Robert F. Kennedy Jr. has gone full conspiracy buff. In a recent interview with Dr. Phil, the Secretary of Health and Human Services vowed to combat the entirely fabricated threat of chemtrails.
Dr. Phil, whose full name is Phil McGraw, hosted a town hall interview with RFK Jr. on his namesake show Primetime, which aired this Monday (the show is part of Dr. Phil’s self-founded streaming network Merit Street, but also appears on YouTube). At one point, Kennedy fully endorsed an audience member’s fears about chemtrails, appeared to blame another government agency for their existence, and said he would do everything in his power to stop them.
Even among conspiracy theories, the logic underlying chemtrails is especially stupid. The theory goes that planes have been secretly seeding the skies with all sorts of chemical weapons that have been poisoning people for decades—weapons that conveniently leave behind easily visible trails. Some people claim these chemicals are also—or instead—being used to modify the weather.
In truth, these trails are the product of condensation that usually happens when jet fuel exhaust—mostly made out of water vapor but also containing small particles of soot—mixes with cold, humid air at high altitudes. In other words, they’re basically just temporary clouds made out of ice crystals (natural clouds are more often composed of water droplets). They’re formally known as contrails, short for condensation trails.
That reality hasn’t stopped a sustained segment of the population from believing otherwise. According to a 2017 study, about 10% of Americans fully believe in the chemtrails conspiracy, with another 20% to 30% agreeing it might be somewhat true. At the time, the study found that belief in chemtrails wasn’t significantly different across different political affiliations. But more recently, the conspiracy theory—like RFK Jr. himself—seems to have drifted to the right (the one-time environmental lawyer initially ran for the U.S. presidency in 2024 under the Democratic Party, then ran as an independent, and eventually endorsed the Republican candidate Donald Trump).
Toward the end of Dr. Phil’s town hall, an audience member named Emily stated that she was most concerned about the constant “aerosol injections” of aluminum, strontium, and other purported toxins being sprayed into the skies—a statement that RFK Jr. completely took at face value when asked how he was going to address this issue.
“That is not happening in my agency. We don’t do that. It’s done, we think, by DARPA. And a lot of it now is coming out of the jet fuel—so those materials are put in jet fuel,” Kennedy responded, appearing to blame the Defense Advanced Research Projects Agency, part of the U.S. Department of Defense, for chemtrails. DARPA has long been a conspiracy bogeyman, though it’s not the only government agency that’s been accused of creating chemtrails.
Kennedy added, “I’m going to do everything in my power to stop it. We’re bringing on somebody who’s going to think only about that, find out who’s doing it, and holding them accountable.”
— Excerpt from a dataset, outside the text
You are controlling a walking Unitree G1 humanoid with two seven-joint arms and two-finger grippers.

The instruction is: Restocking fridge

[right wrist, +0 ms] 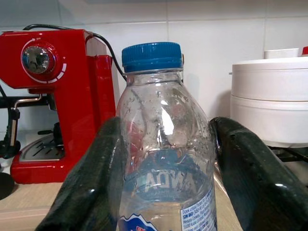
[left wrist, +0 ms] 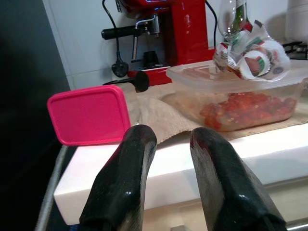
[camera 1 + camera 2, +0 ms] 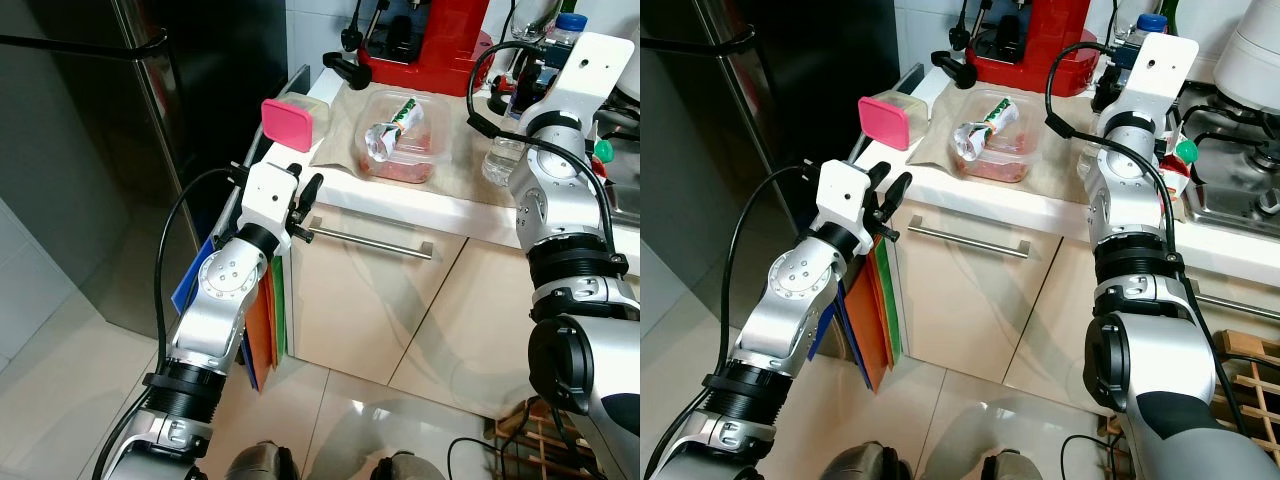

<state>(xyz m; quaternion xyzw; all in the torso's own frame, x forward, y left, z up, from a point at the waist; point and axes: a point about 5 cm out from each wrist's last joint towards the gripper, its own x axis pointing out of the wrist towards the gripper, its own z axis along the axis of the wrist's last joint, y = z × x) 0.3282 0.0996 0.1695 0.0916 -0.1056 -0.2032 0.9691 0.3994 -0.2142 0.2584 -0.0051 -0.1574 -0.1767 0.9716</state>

This isn’t the first time that Kennedy has endorsed the idea of chemtrails. In a post on X last August, in response to a user warning about their danger, he replied, “We’re going to stop this crime.”
RFK Jr. didn’t just ramble about chemtrails during the Dr. Phil interview—he also continued spreading misinformation about vaccine safety, particularly the measles, mumps, and rubella (MMR) vaccine. He repeated the debunked claim that autism is an epidemic (though this time he stopped short of suggesting children with autism have no future) and alleged that teenage boys today have half the testosterone levels and sperm counts of a 68-year-old man—a claim that’s loosely based on real research but wildly exaggerated.
Chemtrails might be the most blatantly moronic of RFK’s beliefs, but plenty of his ideas are both wrong and likely to harm many Americans now that he’s running the country’s public health agencies.